■ **WHAT IS BEING ASKED**:
Check each line of the data below for the string "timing", then state how many have it and nothing else.

Data extracted from a collection
--

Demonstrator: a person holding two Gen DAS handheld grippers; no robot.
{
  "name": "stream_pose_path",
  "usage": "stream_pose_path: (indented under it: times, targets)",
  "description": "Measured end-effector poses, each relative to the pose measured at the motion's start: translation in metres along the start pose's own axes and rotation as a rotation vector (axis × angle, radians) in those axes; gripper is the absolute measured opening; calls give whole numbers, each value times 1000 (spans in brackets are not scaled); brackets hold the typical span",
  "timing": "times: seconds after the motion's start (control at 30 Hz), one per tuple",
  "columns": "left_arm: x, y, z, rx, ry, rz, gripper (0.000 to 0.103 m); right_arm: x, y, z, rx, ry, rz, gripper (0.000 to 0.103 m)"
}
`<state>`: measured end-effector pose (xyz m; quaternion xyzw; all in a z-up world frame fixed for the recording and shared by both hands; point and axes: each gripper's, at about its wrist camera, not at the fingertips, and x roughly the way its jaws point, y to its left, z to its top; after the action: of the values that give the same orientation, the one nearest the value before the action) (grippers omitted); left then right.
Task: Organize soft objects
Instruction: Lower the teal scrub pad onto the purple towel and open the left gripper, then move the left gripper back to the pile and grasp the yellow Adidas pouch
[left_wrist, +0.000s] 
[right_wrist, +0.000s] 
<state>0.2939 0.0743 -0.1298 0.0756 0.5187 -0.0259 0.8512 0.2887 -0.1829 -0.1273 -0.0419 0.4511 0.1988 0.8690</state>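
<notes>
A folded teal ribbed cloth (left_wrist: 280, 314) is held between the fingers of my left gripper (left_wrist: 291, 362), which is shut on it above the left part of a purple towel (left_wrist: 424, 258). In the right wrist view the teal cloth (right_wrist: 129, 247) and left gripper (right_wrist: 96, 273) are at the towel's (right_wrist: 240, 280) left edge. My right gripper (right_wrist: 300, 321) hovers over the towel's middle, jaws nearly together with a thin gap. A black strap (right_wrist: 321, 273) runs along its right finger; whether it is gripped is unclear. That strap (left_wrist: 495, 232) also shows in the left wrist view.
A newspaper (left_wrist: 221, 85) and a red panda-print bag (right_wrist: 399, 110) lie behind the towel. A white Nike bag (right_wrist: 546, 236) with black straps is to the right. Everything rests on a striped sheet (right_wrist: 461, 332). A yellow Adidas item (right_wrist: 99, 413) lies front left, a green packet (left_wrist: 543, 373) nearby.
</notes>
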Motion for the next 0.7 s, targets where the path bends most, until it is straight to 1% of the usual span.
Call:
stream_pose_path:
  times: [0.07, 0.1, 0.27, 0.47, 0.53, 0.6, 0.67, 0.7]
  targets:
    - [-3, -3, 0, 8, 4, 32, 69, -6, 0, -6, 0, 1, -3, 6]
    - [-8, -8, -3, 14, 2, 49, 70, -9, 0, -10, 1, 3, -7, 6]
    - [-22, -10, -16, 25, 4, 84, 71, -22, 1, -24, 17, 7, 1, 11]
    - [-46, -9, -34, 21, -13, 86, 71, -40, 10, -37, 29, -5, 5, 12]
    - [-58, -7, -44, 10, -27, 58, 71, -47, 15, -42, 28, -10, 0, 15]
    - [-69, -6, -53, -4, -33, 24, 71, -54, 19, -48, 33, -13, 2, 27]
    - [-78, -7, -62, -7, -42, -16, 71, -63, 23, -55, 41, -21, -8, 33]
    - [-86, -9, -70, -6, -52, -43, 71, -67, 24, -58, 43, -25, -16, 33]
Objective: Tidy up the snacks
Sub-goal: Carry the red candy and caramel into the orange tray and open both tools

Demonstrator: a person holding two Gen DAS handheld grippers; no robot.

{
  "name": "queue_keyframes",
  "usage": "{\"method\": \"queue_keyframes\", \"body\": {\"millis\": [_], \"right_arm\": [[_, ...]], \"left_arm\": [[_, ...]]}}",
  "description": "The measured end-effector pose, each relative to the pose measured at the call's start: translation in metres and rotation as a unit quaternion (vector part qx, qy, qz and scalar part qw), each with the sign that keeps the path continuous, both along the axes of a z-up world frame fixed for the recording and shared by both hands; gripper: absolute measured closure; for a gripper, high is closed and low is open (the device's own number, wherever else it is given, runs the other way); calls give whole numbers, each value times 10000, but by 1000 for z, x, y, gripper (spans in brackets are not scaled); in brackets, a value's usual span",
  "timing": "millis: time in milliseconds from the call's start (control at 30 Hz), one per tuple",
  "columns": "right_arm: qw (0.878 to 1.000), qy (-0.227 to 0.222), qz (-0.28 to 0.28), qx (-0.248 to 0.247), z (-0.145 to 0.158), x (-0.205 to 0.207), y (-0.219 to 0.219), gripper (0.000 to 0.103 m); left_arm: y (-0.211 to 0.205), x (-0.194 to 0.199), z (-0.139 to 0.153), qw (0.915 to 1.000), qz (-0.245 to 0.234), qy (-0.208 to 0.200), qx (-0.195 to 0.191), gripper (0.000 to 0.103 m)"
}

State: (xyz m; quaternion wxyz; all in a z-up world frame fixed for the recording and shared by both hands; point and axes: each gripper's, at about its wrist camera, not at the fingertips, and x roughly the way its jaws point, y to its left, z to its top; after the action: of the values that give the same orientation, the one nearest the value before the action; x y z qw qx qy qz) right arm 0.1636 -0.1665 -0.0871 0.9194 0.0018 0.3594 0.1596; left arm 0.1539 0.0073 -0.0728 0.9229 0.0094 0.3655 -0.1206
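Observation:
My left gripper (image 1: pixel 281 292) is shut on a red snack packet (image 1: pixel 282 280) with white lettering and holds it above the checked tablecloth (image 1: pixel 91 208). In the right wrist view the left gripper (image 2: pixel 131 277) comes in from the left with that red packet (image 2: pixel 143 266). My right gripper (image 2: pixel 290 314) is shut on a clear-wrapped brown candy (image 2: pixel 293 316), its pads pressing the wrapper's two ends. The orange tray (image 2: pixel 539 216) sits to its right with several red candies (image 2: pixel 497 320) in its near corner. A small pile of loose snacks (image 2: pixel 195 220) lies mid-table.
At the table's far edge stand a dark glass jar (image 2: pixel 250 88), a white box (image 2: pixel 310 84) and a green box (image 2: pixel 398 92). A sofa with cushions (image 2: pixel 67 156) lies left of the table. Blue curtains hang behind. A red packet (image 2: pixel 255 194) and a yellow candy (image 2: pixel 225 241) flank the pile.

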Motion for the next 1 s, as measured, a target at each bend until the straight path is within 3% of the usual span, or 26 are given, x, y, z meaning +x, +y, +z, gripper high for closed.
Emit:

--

■ **WRITTEN REPLY**:
2